What you should consider when diving enriched air... first know the Maximum Depth you can go to (which is the depth at which the partial pressure of O2 equals the limit your shooting for; 1.4, 1.5 or 1.6). Use your tables or the formula MOD = ((1.#/EAN##)-1)*33 Example: (1.4/.32)-1*33=111 Max Depth for EAN32 at 1.4 PPO.
The second thing then is account for, at least generally, how much diving your going to do on O2 at depth all day... if your pushing the depth limits (i.e. breathing high partial pressures of O2) and doing multiple dives - then be conservative and use 1.4. If you doing one dive, have a long surface interval, have a large tank with lots of air and are diving to depths more half way to your MOD, then a higher limit of 1.5 or 1.6 may be worth considering. If in doubt, use 1.4.

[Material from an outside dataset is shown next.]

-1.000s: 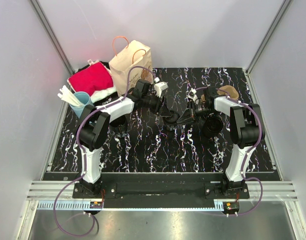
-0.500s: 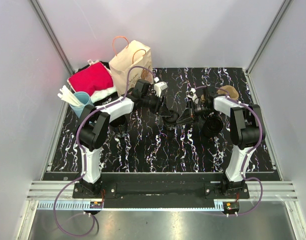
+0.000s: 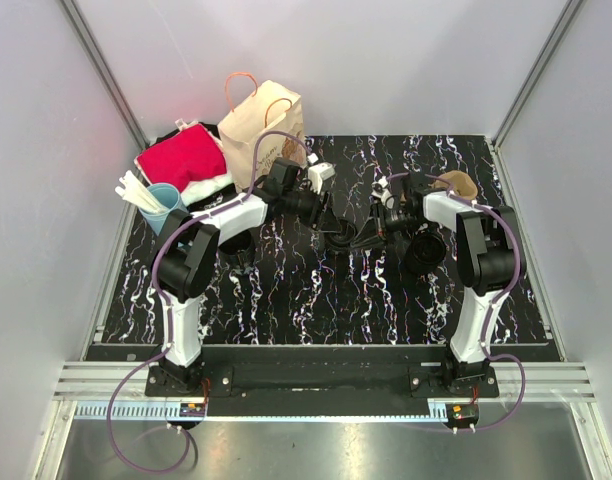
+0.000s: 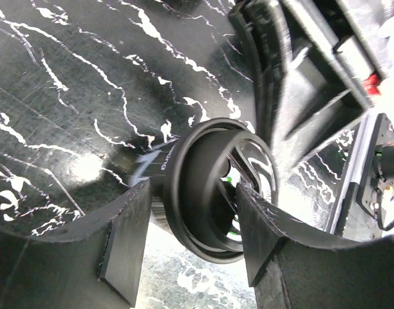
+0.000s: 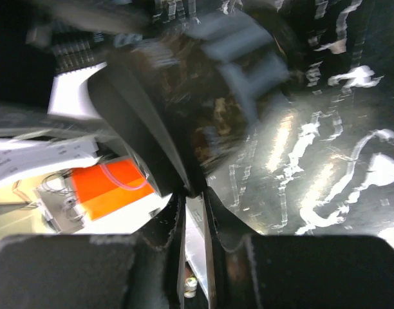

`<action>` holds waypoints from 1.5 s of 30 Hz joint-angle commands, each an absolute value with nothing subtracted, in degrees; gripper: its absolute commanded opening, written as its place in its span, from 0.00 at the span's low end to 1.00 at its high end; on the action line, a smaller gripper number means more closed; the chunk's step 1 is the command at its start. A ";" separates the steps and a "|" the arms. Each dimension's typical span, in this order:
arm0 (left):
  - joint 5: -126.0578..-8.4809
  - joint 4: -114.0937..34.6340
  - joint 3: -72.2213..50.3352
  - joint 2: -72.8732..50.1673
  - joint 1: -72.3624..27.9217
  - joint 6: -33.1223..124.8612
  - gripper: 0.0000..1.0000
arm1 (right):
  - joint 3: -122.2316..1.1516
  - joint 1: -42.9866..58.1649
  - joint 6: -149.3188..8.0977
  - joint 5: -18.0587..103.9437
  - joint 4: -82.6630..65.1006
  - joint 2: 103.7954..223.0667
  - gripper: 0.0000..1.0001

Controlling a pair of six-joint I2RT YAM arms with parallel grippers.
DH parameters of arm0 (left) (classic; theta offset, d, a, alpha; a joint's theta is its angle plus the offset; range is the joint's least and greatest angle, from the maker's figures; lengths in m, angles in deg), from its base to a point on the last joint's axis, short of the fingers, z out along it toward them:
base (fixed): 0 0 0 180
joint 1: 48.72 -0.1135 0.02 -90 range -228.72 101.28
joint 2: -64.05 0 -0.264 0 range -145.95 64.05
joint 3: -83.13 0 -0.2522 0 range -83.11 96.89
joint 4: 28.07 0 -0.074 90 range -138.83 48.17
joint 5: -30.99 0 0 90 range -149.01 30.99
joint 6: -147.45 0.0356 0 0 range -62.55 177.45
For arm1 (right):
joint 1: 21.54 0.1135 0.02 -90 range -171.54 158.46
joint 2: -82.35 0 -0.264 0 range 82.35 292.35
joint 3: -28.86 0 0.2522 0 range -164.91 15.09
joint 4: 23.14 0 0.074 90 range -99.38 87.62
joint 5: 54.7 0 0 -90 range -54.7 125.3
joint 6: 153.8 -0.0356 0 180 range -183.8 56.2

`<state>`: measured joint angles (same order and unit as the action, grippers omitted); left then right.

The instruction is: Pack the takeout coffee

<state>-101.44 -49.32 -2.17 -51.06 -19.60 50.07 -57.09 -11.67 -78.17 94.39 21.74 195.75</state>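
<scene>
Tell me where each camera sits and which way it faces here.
Top external: above and behind the arms, looking down on the table. Both arms show whole, the left gripper and right gripper meeting at a black cup.
Left wrist: on the left arm, looking along its fingers at the black cup held between them.
Right wrist: on the right arm, blurred, its fingers pinching a thin black edge, apparently the cup's.
Shared: the top and left wrist views both show the cup and the right arm.

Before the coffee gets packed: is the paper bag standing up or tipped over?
Standing. The paper bag sits on its base at the back left, both handles pointing up.
</scene>
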 commanded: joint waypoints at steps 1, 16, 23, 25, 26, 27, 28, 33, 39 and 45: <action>-90.91 -58.71 -5.94 -56.01 -18.84 55.78 0.57 | -55.04 -10.37 -72.41 67.73 16.46 202.32 0.00; -91.61 -59.50 -4.02 -56.01 -19.45 55.78 0.57 | -59.26 -10.29 -70.83 76.25 18.83 193.10 0.06; -96.44 -60.64 -1.73 -55.74 -22.00 54.64 0.57 | -61.72 -10.29 -69.07 84.25 20.86 190.11 0.25; -99.08 -60.64 -1.64 -55.39 -22.79 54.02 0.57 | -62.25 -10.29 -68.28 85.75 21.29 188.79 0.30; -100.22 -60.56 -1.55 -55.39 -22.97 53.85 0.57 | -62.42 -10.29 -68.02 85.84 21.65 188.44 0.32; -102.49 -60.55 -1.55 -55.30 -23.40 53.32 0.57 | -62.77 -10.29 -67.84 85.58 21.82 187.91 0.34; -103.56 -60.55 -1.38 -55.22 -23.58 53.06 0.57 | -63.39 -10.29 -67.23 85.40 22.43 187.73 0.35; -105.85 -60.20 -0.41 -54.25 -23.85 52.53 0.57 | -64.45 -10.29 -66.96 85.14 22.44 187.73 0.40; -105.51 -60.11 0.38 -53.46 -23.93 52.52 0.57 | -65.67 -10.29 -64.59 83.12 22.88 188.52 0.45; -100.67 -61.17 1.96 -48.72 -23.85 56.39 0.61 | -66.73 -10.29 -62.41 80.92 24.28 188.26 0.57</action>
<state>-103.00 -61.49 -1.14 -54.93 -23.90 53.22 -63.97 -10.18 -65.86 82.37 23.24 190.01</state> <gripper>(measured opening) 0.600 0.531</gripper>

Short answer though... use 1.4 for now... to help make this all make sense I'd highly recommend the Advanced Nitrox class to really understand the trade offs of replacing Nitrogen with Oxygen. Its not a hard class a tall... just grounds you in how trading of Oxygen to reduce Nitrogen has new issues to consider. Once you 'get' this, the tradeoffs involved, at least from my point of view , you feel much more confident of what breathing enriched air is doing for and to you and your well on your way to understanding similar issues in decompression planning and even more advance mixing of gases (trimix - where you go one step further and offset the O2 toxicity with inert Helium... but thats another challenge for another day.)